Israel, PNA: Olmert Vows To Strike Hamas After Israelis Killed Near Gaza Strip
April 10, 2008 1934 GMT
Israeli Prime Minister Ehud Olmert said Israel would strike Hamas after two Israeli civilians at an oil terminal that pumps fuel into the Gaza Strip were killed, Reuters reported April 10. “I promise you that the response to Hamas will be one such that it will not be able to continue to operate as it does today,” Olmert said.
Review: Israel must show that it can defeat the Arab brand of “incremental violence” against the Jewish state, exemplified by Hezbollah’s mastery of both conventional and asymmetric warfare. Israeli lives are too precious for Israel to play that game for long; so they must raise the price.
To do that, they must cripple Hezbollah, which defeated Israel in 2006.
Israel would vastly prefer to rematch with Hezbollah in a way that does not destroy Israel’s standing among neutral, international third parties. Therefore, it must provoke Hezbollah into making the first major, discrete offensive move.
Israel’s quasi-war against Iranian Hezbollah aligns with the interests of the United States, which is fighting a parallel incremental war against Iran (with Shiite Iraqi cities as the battlefield), and with the Saudis, who are defending their regional throne by minimizing Iran’s ascent in any and every way possible.
Thus, Saudi Arabia has backed, to the hilt, Sunni and Christian factions in Lebanon, against Iran and Syria; and the Saudis apparently also sponsored the assassination of Imad Mughniyah, Iran’s main broker within Hezbollah and arguably the single most capable asymmetrical-warfare operative in the world.
Meanwhile, the United States is throttling Iran’s proxies in Iraq (recently branded as “criminal gangs,” but in fact the Mehdi Army).
The Pentagon does not want to see 2008 reprise 2006, when Iran did its best to game the US election, and to some extent succeeded. (It did not help that an American late-October strike on a madrassa in Chingai, Pakistan, killed 52 students, but apparently failed to kill Ayman al-Zawahiri, the target of the strike — although it apparently killed some high-ranking al Qaeda operatives, and drove the organizational leadership very deep underground).
The Pentagon figures that Ahmadinejad — whose US Embassy hostage derring-do cost Carter a second term — will ratchet up violence in Iraq, deliver the presidency to Barack Obama, and drive a savage bargain afterwards.
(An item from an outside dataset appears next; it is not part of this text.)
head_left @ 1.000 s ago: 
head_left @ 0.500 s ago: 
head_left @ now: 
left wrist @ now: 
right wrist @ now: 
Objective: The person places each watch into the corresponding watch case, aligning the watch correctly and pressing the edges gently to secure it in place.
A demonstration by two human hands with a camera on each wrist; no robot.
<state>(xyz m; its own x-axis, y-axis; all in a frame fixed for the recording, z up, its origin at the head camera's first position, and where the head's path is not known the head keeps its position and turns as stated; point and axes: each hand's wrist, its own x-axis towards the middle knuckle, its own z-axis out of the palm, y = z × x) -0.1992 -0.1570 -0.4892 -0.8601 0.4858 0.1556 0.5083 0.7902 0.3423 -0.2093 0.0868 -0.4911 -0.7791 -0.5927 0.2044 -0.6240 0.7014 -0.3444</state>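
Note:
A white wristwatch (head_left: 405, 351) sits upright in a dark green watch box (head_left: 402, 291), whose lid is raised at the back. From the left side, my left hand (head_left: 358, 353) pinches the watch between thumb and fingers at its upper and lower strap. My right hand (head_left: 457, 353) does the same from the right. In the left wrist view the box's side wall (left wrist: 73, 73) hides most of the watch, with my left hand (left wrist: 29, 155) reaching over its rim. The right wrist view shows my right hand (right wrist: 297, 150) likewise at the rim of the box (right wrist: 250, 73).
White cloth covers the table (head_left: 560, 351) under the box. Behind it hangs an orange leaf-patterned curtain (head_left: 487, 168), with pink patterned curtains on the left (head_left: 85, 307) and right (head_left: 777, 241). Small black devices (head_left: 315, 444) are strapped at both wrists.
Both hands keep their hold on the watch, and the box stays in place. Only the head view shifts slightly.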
The Pentagon would prefer to move first.
The Israelis would hate to see a US-Iranian accommodation. Furthermore, they agree with the Pentagon’s sentiment, and are doing their part in pressuring Ahmadinejad’s Iranian proxies — Hamas in Palestine, Hezbollah in Lebanon, Bashar and Maher al Assad in Damascus. Saudi Arabia and Egypt are eagerly assisting Israel’s efforts against Hezbollah, as evidenced by the Mughniyah hit.
Which brings us to the latest Israeli move. We had figured that Iran’s best play was to ride out the next several months of allied pressure, before changes in the timeline of elections would shift the initiative back to Teheran. Combined with evident dissonance between Teheran and her militias, and the previously probable (now obvious) fact that Israel was not the proximate killer of Mughniyah, and Hezbollah’s need to retaliate against Israel vanishes.
Therefore, Israel must damage Hezbollah’s image in some other way — hence our conclusion a week and a half ago that Israel would smash Hamas:
… Israel’s low-risk/ moderate-reward play is to smash Hamas in Gaza. There is no messy Lebanese quagmire, Iran would lose a lot of face, Olmert would get a PR boost, and perhaps Hezbollah would be provoked into doing something really stupid, in which case Olmert’s PR/ economic cost of smashing Hezbollah would be significantly lower. It’s a win-win for him.
Now the question becomes: what will Ahmadinejad do?
Stratfor has, predictably, woven Bush’s latest, bellicose speech into its “inevitable US/Iran accommodation” paradigm of Iraq. But to reach an accommodation you need trust commensurate with the scope of your objective. There is no such level of trust between Ahmadinejad and the United States.
Now the onus is on Hezbollah to respond to Saudi Arabia, not Israel, for Mughniyah’s death.
Assuming that Hezbollah can’t, with reasonable probability of success, strike at one of the senior members of the Saudi royal family, the likely target of any Hezbollah reprisal shifts to those Saudi assets closest to Saudi Arabia’s Shiite minority (15% of the country) — which, coincidentally, are clustered around Saudi Arabia’s oil fields near Kuwait, including the Ghawar field.
A fine post – even by your usual high standards! Very intriguing, thoughtful analysis. I’ll be watching the headlines!